Only the lines from the one containing "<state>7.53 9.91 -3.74" through the end of the data below should be copied, each exactly as written and with both ends kept.

> **Items from a dataset**:
Content starts

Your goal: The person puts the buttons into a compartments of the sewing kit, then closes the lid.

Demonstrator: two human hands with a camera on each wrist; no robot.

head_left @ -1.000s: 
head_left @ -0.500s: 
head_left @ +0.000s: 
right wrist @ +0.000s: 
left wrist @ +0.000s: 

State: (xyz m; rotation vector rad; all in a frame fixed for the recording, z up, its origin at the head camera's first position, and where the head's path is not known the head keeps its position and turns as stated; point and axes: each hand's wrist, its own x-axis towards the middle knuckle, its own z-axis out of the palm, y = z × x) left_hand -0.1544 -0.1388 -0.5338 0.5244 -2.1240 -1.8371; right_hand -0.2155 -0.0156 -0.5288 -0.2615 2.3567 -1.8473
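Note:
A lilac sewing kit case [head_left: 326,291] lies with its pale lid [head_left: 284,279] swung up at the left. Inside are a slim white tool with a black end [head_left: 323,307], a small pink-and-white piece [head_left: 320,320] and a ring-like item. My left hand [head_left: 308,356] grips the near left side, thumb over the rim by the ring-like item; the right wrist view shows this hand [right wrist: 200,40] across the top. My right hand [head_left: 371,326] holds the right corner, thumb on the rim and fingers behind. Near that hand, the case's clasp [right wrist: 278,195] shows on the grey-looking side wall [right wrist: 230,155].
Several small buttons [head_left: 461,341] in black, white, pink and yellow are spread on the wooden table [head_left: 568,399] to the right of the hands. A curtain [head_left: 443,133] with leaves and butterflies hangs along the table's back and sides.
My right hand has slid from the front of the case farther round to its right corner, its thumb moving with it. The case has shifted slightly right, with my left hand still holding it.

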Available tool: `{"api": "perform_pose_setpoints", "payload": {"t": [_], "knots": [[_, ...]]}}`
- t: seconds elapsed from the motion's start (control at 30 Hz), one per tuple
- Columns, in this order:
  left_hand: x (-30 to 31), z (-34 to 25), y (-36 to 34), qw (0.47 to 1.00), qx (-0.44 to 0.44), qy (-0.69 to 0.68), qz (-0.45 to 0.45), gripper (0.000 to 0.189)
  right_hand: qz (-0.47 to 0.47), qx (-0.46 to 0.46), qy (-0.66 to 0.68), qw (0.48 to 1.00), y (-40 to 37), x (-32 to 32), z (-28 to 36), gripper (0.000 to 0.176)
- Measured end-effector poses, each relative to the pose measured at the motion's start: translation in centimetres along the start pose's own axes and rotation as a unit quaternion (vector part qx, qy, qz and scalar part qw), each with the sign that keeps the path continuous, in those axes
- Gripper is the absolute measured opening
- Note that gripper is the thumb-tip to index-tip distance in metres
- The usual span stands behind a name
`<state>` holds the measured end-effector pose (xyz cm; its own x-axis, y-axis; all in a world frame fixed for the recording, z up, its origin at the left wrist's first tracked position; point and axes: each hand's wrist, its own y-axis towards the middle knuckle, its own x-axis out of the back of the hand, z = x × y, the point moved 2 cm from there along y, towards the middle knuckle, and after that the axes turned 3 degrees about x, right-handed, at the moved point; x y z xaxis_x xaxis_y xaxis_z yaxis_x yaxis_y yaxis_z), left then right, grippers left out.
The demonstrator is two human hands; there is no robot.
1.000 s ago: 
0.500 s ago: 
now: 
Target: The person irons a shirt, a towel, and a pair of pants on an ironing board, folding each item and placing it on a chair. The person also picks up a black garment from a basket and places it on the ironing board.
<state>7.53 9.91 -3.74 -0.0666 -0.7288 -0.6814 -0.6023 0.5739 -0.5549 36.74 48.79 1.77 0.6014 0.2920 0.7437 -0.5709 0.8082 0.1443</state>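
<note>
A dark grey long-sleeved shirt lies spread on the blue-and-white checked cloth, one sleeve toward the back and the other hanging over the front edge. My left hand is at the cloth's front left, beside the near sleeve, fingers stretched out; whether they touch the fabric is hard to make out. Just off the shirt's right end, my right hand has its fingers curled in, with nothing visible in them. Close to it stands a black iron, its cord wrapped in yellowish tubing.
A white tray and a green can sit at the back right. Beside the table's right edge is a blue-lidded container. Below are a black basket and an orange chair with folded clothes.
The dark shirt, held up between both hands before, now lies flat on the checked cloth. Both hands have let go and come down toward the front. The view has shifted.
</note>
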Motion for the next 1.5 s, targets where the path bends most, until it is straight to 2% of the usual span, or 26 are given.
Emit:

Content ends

> **Written solution**:
<state>7.53 9.91 -3.74 -0.0666 -0.7288 -0.6814 -0.6023 0.5739 -0.5549 36.74 48.79 1.77 0.6014 0.2920 0.7437 -0.5709 0.8082 0.1443</state>
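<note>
A dark grey long-sleeved shirt lies spread on the blue-and-white checked cloth, one sleeve toward the back and the other hanging over the front edge. My left hand is at the cloth's front left, beside the near sleeve, fingers stretched out; whether they touch the fabric is hard to make out. Just off the shirt's right end, my right hand has its fingers curled in, with nothing visible in them. Close to it stands a black iron, its cord wrapped in yellowish tubing.
A white tray and a green can sit at the back right. Beside the table's right edge is a blue-lidded container. Below are a black basket and an orange chair with folded clothes.
The dark shirt, held up between both hands before, now lies flat on the checked cloth. Both hands have let go and come down toward the front. The view has shifted.
</note>
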Motion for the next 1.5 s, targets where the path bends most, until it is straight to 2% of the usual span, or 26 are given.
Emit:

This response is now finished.